Some evocative names swirl around a scenic road in southern Utah. The men who built it called it The Poison Road; its craggy terrain is known as desert slickrock; it is surrounded by the Box-Death Hollow wilderness area; and it winds around a town called Salt Gulch. The road’s name is most evocative of all: Hell’s Backbone.

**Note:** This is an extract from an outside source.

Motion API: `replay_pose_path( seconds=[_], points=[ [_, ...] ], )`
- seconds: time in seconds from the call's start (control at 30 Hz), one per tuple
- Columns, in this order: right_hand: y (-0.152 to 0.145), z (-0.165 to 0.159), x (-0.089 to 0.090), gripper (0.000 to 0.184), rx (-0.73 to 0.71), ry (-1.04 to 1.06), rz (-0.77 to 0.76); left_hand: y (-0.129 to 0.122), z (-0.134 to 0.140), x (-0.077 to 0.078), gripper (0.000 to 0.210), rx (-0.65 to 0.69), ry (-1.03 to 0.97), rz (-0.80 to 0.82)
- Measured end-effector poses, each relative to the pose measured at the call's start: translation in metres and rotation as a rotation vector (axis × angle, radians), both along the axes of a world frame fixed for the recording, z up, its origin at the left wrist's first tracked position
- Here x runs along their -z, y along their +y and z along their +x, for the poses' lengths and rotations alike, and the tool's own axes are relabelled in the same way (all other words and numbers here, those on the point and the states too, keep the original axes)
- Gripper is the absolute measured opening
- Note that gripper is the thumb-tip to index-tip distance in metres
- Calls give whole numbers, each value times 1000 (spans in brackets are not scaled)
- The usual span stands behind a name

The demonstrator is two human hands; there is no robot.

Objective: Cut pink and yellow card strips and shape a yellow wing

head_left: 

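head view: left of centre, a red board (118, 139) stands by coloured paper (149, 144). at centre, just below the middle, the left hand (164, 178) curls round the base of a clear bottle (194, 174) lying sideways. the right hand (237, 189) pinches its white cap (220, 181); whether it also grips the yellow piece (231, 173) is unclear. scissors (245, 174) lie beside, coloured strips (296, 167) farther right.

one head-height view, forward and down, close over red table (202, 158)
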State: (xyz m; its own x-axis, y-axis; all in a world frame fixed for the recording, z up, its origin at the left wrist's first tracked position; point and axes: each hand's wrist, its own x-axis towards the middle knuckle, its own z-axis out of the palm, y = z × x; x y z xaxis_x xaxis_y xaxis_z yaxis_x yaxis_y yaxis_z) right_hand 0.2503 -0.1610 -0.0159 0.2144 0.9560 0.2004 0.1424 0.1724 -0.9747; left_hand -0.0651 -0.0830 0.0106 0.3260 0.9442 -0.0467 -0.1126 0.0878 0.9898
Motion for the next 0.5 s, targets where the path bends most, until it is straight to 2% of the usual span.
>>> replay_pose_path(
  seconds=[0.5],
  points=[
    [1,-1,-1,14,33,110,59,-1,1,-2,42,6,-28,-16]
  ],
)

There are two roads between the towns of Boulder and Escalante, Utah. One, a lovely route over Scenic Byway 12, is paved. The other, Hell’s Backbone, is most certainly not. Both roads were built in the early 1930s by the Civilian Conservation Corps (the CCC), the construction and public works arm of the Works Projects Administration (the WPA). Before 1933 there were no automobile routes to Boulder or between the two towns, there were only wagon routes and mule trails. When the CCC was formed under the WPA, the two towns asked for funding to bring them into the 20th century. They got it, starting with a gravel road along the ridge called Hells’ Backbone. Given the sheer drop along some stretches, it was the CCC crews who dubbed it the Poison Road – one false step, and down you go.
It only took the CCC a couple of years to complete Hell’s Backbone Road, which is still gravel today. It took a few more years to complete the paved road, which was finished by 1940. It is still the smooth, all-weather route between Boulder and Escalante. Both roads boast ridiculously beautiful western scenery, but only one has a bridge that can make an acrophobic’s heart skip a beat.